YOUR INSTRUCTIONS: Retype the data below exactly, skipping pictures.

[RECORDED INFORMATION — start]

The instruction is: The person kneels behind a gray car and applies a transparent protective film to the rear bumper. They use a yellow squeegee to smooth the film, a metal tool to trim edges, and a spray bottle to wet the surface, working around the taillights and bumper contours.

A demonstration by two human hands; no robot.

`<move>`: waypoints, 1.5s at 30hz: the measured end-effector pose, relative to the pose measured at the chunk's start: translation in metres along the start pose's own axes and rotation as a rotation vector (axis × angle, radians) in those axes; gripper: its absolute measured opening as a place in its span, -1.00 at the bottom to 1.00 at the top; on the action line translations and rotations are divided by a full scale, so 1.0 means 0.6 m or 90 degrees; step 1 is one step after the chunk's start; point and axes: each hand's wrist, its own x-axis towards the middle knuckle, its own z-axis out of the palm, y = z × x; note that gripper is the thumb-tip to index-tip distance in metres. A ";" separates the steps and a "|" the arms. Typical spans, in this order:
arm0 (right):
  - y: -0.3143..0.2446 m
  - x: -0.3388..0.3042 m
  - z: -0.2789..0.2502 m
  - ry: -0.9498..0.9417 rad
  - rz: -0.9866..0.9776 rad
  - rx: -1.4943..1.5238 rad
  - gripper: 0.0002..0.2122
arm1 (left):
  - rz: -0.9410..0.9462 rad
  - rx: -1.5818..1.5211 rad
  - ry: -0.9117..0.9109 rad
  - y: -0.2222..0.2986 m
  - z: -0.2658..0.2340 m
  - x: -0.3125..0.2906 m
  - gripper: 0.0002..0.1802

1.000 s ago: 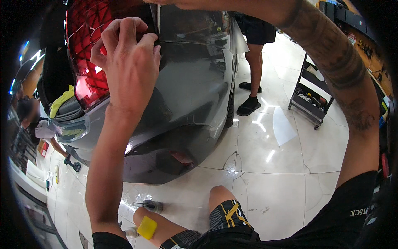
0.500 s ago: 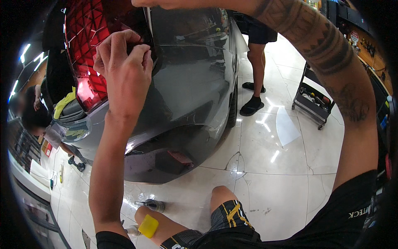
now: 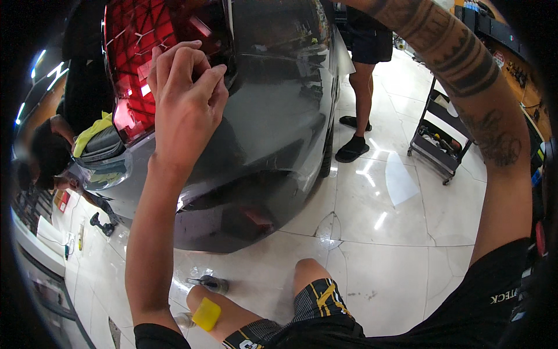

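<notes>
I have the grey car [image 3: 273,139] toward eleven o'clock, its red tail light [image 3: 131,70] at ten. Before it, my left hand [image 3: 189,96] curls, thumb near fingers; pinching anything, I can't tell. My right hand is out of view past one o'clock. I'd go lightly along that edge.

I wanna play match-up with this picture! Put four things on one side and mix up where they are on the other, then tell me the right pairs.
Things:
1. bare left hand
2. small yellow rounded-square pad
3. black wheeled cart
4. yellow-green cloth

Places:
A. on the pale tiled floor, at the picture's right
B. in front of the shiny red tail light
C. at the shiny grey car, left of the light
D. by the person's bare left thigh

Pairs: 1-B, 2-D, 3-A, 4-C
</notes>
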 end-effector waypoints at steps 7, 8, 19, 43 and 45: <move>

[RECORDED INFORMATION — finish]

TASK ANSWER:
The instruction is: The person kneels behind a gray car and applies a transparent protective film to the rear bumper. They use a yellow squeegee to smooth the film, a metal tool to trim edges, and a spray bottle to wet the surface, working around the taillights and bumper contours.

A demonstration by two human hands; no robot.

`<move>`: waypoints, 1.5s at 30hz: the measured end-effector pose, relative to the pose measured at the chunk's start: translation in metres along the start pose's own axes and rotation as a rotation vector (axis × angle, radians) in those axes; gripper: its absolute measured opening as a place in its span, -1.00 at the bottom to 1.00 at the top; on the action line translations and rotations are divided by a full scale, so 1.0 means 0.6 m or 90 degrees; step 1 is one step after the chunk's start; point and axes: each hand's wrist, its own x-axis towards the middle knuckle, its own z-axis out of the palm, y = z × x; note that gripper is the thumb-tip to index-tip distance in metres. A ";" separates the steps and a "|" the arms. Typical spans, in this order:
arm0 (right):
  - y: -0.3143..0.2446 m
  - x: -0.3388..0.3042 m
  - z: -0.2789..0.2502 m
  - ry: -0.9498..0.9417 rad
  - rz: -0.9866..0.9776 rad
  - rx: -1.4943..1.5238 rad
  - gripper: 0.0002..0.2122
arm1 (left):
  - rz: -0.9410..0.9462 rad
  - rx: -1.5818..1.5211 rad
  - ry: -0.9117..0.9109 rad
  - y: -0.2222..0.2986 m
  - z: -0.2658..0.2340 m
  - x: -0.3125..0.2906 m
  - gripper: 0.0002..0.1802

1.000 s ago: 
0.500 s ago: 
now: 

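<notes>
I have the grey car [image 3: 273,139] toward eleven o'clock, its red tail light [image 3: 131,70] at ten. Before it, my left hand [image 3: 189,96] curls, thumb near fingers; pinching anything, I can't tell. My right hand is out of view past one o'clock. I'd go lightly along that edge.

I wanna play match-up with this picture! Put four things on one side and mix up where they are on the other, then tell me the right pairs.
Things:
1. bare left hand
2. small yellow rounded-square pad
3. black wheeled cart
4. yellow-green cloth

Places:
A. on the pale tiled floor, at the picture's right
B. in front of the shiny red tail light
C. at the shiny grey car, left of the light
D. by the person's bare left thigh

Pairs: 1-B, 2-D, 3-A, 4-C
</notes>
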 end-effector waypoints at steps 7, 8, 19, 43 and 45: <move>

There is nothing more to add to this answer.